¡Ora en mí, Señor!

Cristo en el Monte de los Olivos Ernst Wilhelm Hildebrand 1896

Ante la pregunta ¿cómo oras?, la primera respuesta que me viene es: ¡Dios ora en mí! La verdad es que yo no sé orar. Esta es una constatación que hago siempre que me pongo a orar. Tengo la sensación de que estoy eternamente empezando. Es como si aquel momento fuera la primera vez que voy orar. Entonces, utilizo algo que me ayuda a centrarme. Tranquilizo mi respiración y por medio de ella me pongo en contacto con el Soplo Vital que sostiene todo mi ser. Al detenerme en mi respiración tomo conciencia de que no sólo fui creado por Dios, sino que Él continua sosteniendo mi vida dándome el aire que respiro y otros elementos vitales.

 Luego dejo que de la profundidad de mi corazón brote una petición sincera: “Espíritu Santo de Dios que estás en mí, ora en mí”. Dejo que la misma petición resuene muchas veces como un verdadero clamor que llegue a los cielos. Así la conciencia de una “Presencia” es reavivada en mí. No es cualquier presencia, es la Presencia por excelencia, la única capaz de restablecer la serenidad en mi alma. Podría definirla con el adjetivo de “amorosa”. Sí, es una Presencia Amorosa. No hay cómo explicarla, ni hay por qué hacerlo, sólo se acoge en silencio receptivo. Ya decía San Juan de la Cruz que “la contemplación pura consiste en recibir” (LB 3,36).

A mí me gusta romper este silencio inicial con la lectura de un texto del Evangelio, ya que él es el corazón de las Escrituras y donde mejor se acoge el mensaje del Verbo Divino. Me he acostumbrado a leer muchas veces el texto hasta penetrar sus entrañas. Entonces, una palabra o expresión me abre la puerta para contemplar alguna verdad profunda que queda impresa en el alma. Así la oración lleva a un conocimiento intuitivo que nos acerca a la verdad plena del ser humano y de su horizonte último.

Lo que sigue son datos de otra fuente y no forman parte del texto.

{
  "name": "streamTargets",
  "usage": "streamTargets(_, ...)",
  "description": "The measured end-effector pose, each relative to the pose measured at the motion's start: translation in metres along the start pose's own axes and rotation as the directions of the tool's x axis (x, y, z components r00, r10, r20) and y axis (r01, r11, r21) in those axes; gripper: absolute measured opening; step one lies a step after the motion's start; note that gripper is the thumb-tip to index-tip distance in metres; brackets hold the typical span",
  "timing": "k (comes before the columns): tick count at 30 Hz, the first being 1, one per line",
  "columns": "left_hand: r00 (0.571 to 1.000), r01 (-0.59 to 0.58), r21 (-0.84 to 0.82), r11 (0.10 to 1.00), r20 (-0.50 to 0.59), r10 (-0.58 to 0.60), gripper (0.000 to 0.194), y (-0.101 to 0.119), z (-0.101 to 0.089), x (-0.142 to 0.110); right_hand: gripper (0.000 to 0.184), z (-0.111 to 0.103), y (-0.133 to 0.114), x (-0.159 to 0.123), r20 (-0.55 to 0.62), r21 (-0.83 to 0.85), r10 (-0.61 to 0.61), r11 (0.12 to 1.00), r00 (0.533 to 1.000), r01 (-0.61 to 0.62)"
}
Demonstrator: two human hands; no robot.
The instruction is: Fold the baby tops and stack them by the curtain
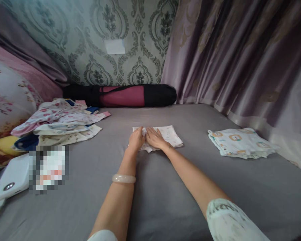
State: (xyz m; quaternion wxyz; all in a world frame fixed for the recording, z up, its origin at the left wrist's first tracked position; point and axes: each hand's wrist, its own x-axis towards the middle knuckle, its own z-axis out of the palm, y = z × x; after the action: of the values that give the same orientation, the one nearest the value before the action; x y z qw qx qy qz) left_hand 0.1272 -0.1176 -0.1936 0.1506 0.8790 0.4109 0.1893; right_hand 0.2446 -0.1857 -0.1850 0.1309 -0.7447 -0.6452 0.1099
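Observation:
A small white printed cloth (169, 134), folded into a flat rectangle, lies on the grey bed sheet (165, 187) in the middle of the view. My left hand (136, 139) lies flat on its left end, fingers stretched out and together. My right hand (154, 138) rests right beside it, palm down on the cloth, fingers extended. The two hands touch each other. A pale bangle (123, 178) sits on my left forearm.
A loose heap of printed clothes (60, 122) lies at the left. A folded stack of white cloths with orange prints (240, 143) sits at the right by the curtain (240, 57). A black and maroon long bag (125, 95) lies against the wall. A white device (11, 177) lies near left.

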Motion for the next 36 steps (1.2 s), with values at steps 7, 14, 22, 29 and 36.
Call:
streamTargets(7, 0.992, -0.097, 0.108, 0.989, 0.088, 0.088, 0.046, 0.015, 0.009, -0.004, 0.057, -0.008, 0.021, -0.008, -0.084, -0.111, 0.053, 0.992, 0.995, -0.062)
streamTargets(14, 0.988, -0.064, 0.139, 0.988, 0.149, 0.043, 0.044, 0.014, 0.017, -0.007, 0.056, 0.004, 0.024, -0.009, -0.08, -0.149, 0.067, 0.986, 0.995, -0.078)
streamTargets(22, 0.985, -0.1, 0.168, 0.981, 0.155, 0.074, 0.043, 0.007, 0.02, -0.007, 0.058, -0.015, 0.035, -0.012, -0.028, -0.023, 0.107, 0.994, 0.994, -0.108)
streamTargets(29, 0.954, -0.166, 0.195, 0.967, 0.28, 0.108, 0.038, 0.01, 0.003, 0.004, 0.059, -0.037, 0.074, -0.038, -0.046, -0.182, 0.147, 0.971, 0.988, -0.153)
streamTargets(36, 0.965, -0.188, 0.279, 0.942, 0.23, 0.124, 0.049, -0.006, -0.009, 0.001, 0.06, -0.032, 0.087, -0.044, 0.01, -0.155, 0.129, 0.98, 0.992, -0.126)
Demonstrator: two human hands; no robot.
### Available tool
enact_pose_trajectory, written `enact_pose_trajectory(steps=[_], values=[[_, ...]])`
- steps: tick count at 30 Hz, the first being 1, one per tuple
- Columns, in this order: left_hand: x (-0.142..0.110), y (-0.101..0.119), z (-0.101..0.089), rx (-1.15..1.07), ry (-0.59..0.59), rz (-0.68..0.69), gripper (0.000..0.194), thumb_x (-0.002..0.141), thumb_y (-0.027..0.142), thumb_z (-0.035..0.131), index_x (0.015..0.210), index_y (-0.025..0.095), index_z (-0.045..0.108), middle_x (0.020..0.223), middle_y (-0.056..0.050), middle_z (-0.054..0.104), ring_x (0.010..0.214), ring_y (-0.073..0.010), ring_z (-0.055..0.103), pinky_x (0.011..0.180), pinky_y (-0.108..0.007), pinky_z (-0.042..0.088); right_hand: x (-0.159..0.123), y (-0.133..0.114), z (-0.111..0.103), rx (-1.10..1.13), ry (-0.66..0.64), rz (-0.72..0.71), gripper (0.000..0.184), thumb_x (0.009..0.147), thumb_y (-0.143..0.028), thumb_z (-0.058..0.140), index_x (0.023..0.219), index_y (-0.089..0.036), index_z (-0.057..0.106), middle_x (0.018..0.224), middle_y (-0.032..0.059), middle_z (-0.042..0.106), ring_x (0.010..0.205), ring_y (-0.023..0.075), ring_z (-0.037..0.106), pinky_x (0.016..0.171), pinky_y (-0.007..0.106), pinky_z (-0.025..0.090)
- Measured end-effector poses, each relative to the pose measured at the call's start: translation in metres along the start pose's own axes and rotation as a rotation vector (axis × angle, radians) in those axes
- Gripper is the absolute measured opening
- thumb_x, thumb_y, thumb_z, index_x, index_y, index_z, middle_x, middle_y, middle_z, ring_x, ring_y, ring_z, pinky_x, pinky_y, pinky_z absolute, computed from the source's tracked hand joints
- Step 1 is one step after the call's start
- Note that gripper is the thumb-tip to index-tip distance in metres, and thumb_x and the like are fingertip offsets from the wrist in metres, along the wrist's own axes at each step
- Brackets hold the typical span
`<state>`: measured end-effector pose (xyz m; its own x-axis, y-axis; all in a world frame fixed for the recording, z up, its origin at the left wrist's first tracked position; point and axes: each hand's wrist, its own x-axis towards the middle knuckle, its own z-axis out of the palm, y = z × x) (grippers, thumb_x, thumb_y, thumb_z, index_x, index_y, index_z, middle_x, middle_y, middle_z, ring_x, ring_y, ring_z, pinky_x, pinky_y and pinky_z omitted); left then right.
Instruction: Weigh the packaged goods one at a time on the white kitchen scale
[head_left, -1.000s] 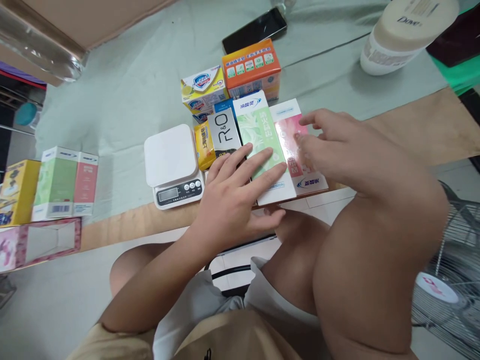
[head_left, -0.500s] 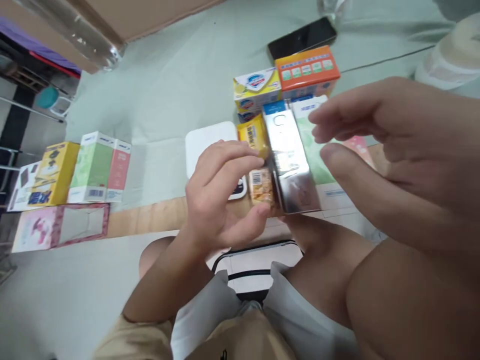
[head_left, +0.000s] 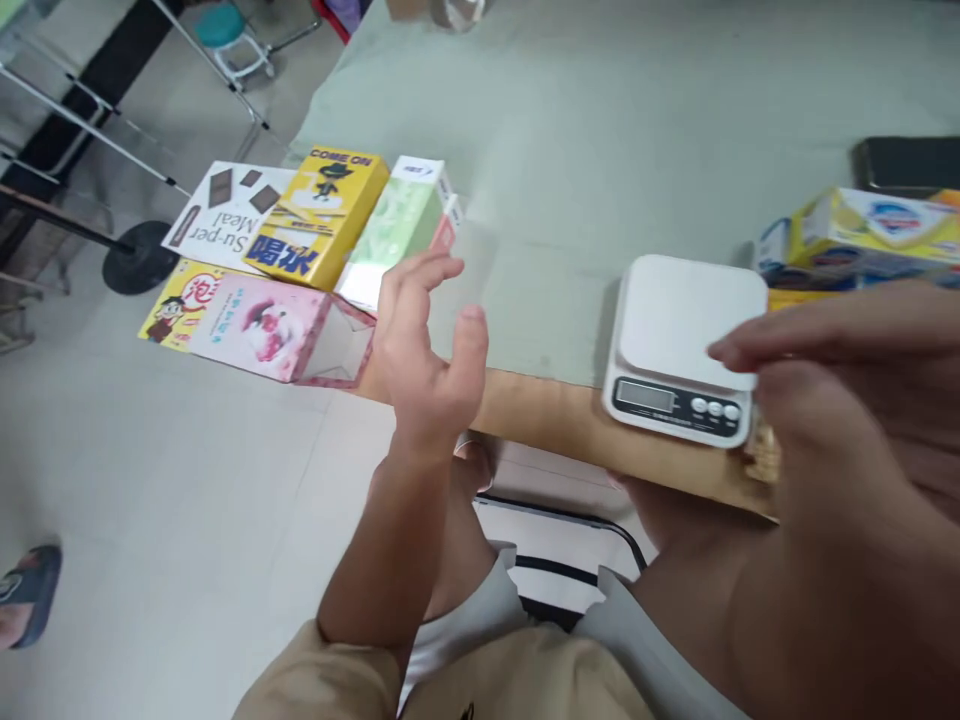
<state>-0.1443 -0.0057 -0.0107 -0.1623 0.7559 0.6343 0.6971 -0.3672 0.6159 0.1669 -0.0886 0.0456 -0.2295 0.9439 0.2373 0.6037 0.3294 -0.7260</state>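
Note:
My left hand hovers at the table's front edge with fingers and thumb apart, holding nothing. Just beside it stand a green-and-white box and a pink box with one pale end panel; a small red-pink box shows partly behind the fingers. On the right, my right hand is raised with fingers stretched out and nothing visible in it. It overlaps the right side of a white kitchen scale, and I cannot tell whether they touch. A snack packet is mostly hidden behind the thumb.
Left on the table are a yellow box, a white chocolate-print box and a yellow cartoon box. Yellow soap boxes and a black phone lie at right. A stool and someone's sandalled foot are beyond.
The view has swung left, bringing the left-hand boxes nearer the middle. My left hand has gone from beside the scale and snack packets to beside the green and pink boxes.

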Motion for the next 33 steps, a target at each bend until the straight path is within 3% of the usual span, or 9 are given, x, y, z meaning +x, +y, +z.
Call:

 No siempre se obtiene el mismo resultado en la oración. Hay que recordar que la oración es también combate espiritual. Pero, al igual que la aridez espiritual, la paz y la serenidad son una constante. No hay que inquietarse con los frutos de la oración, ya que el principal protagonista es el Espíritu Santo, que conduce a cada uno según conviene. Así, lo mejor es dejar que el Espíritu Santo que habita en nosotros, ore en nosotros.